**Task goal:**
All lines from the one with "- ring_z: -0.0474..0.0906" to the end of the material, both included, are to be written out exactly and without anything else.

------------------------------------------------

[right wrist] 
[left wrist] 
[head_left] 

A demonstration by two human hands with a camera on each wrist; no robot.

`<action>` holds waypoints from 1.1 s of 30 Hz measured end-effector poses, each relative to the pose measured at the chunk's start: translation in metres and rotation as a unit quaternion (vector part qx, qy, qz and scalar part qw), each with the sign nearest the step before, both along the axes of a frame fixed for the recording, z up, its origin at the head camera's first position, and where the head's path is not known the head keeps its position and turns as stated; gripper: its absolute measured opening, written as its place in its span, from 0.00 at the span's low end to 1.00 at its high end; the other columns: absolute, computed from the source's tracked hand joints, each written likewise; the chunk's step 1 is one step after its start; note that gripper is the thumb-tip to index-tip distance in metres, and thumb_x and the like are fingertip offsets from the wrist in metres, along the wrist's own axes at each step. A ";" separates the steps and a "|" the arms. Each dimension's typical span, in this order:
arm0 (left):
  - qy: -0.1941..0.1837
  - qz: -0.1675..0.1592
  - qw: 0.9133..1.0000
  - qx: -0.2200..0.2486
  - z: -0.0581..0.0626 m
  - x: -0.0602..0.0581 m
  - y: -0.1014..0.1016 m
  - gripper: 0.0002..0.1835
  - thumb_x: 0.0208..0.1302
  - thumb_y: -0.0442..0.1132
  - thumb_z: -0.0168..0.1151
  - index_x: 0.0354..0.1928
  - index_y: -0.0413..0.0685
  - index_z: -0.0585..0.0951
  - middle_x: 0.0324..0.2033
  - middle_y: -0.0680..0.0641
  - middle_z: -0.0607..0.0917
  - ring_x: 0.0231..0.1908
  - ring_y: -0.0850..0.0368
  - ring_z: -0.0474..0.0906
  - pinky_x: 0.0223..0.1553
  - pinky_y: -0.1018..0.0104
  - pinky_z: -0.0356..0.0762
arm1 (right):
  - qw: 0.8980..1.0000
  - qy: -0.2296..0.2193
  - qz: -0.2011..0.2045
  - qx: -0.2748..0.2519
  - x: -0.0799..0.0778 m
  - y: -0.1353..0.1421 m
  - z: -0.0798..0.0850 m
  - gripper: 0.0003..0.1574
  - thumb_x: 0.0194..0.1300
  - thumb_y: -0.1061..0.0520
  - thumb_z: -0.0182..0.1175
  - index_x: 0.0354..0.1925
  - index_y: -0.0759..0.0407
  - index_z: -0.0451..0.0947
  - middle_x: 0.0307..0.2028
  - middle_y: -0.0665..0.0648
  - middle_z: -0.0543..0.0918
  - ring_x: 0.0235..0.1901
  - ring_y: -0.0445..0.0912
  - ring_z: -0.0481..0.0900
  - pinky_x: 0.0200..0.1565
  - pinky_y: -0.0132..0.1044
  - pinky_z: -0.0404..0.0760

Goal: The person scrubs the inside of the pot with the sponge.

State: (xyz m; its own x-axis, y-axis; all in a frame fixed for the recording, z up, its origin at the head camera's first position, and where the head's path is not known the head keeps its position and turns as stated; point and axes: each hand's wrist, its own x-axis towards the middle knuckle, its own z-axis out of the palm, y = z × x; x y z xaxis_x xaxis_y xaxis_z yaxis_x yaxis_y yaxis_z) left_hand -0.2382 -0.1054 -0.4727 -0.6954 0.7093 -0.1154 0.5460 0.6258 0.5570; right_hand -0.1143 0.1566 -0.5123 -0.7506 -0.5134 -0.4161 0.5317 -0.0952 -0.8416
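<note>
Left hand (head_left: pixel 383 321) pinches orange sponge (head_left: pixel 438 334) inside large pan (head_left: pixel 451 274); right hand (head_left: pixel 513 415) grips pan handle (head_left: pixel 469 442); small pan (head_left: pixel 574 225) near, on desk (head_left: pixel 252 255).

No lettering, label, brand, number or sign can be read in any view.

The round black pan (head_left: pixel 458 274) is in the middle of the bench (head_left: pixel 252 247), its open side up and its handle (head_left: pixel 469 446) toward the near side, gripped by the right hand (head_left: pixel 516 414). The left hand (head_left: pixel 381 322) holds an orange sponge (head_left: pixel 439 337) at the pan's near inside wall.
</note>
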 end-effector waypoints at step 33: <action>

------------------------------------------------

**Output below:**
  - ring_z: -0.0474..0.0906
  - pinky_x: 0.0223..0.1553
  - pinky_y: -0.1018..0.0104
  - pinky_z: -0.0356..0.0762
arm1 (right):
  - qw: 0.8980..1.0000
  - qy: -0.2296..0.2193
  - qz: -0.2011..0.2045
  - qx: -0.2748..0.2519
  - x: -0.0799..0.0778 m
  - y: -0.1353..0.1421 m
  - z: -0.0798..0.0850 m
  - gripper: 0.0003..0.1574
  - thumb_x: 0.0194..0.1300
  - thumb_y: -0.1061..0.0520
  - thumb_z: -0.0182..0.1175
  - index_x: 0.0354..0.1925
  - index_y: -0.0759..0.0407
  - index_z: -0.0451..0.0947
  - middle_x: 0.0307..0.2028
  - middle_y: -0.0665..0.0648
  - middle_z: -0.0543..0.0918
  - ring_x: 0.0235..0.1901
  - ring_y: -0.0445..0.0912
  - ring_z: -0.0481..0.0900
  - pinky_x: 0.0200..0.1565
  - pinky_y: -0.0132..0.1044
  - pinky_z: -0.0404..0.0760

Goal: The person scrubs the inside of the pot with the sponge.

State: (xyz m; its own x-axis, y-axis; all in a frame fixed for the recording, z up, its origin at the head camera's first position, and where the head's path is not known the head keeps its position and turns as stated; point and axes: each hand's wrist, its own x-axis towards the middle knuckle, its own z-axis out of the palm, y = z × x; x y z xaxis_x xaxis_y xaxis_z yaxis_x yaxis_y yaxis_z) left_hand -0.2382 -0.1054 -0.4727 -0.6954 0.7093 -0.1154 0.5460 0.6258 0.5570; right_hand -0.1143 0.1566 -0.5123 -0.7506 -0.5134 -0.4161 0.5317 -0.0952 -0.8416
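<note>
Left hand (head_left: pixel 383 321) pinches orange sponge (head_left: pixel 438 334) inside large pan (head_left: pixel 451 274); right hand (head_left: pixel 513 415) grips pan handle (head_left: pixel 469 442); small pan (head_left: pixel 574 225) near, on desk (head_left: pixel 252 255).

No lettering, label, brand, number or sign can be read in any view.

The round black pan (head_left: pixel 458 274) is in the middle of the bench (head_left: pixel 252 247), its open side up and its handle (head_left: pixel 469 446) toward the near side, gripped by the right hand (head_left: pixel 516 414). The left hand (head_left: pixel 381 322) holds an orange sponge (head_left: pixel 439 337) at the pan's near inside wall.
</note>
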 end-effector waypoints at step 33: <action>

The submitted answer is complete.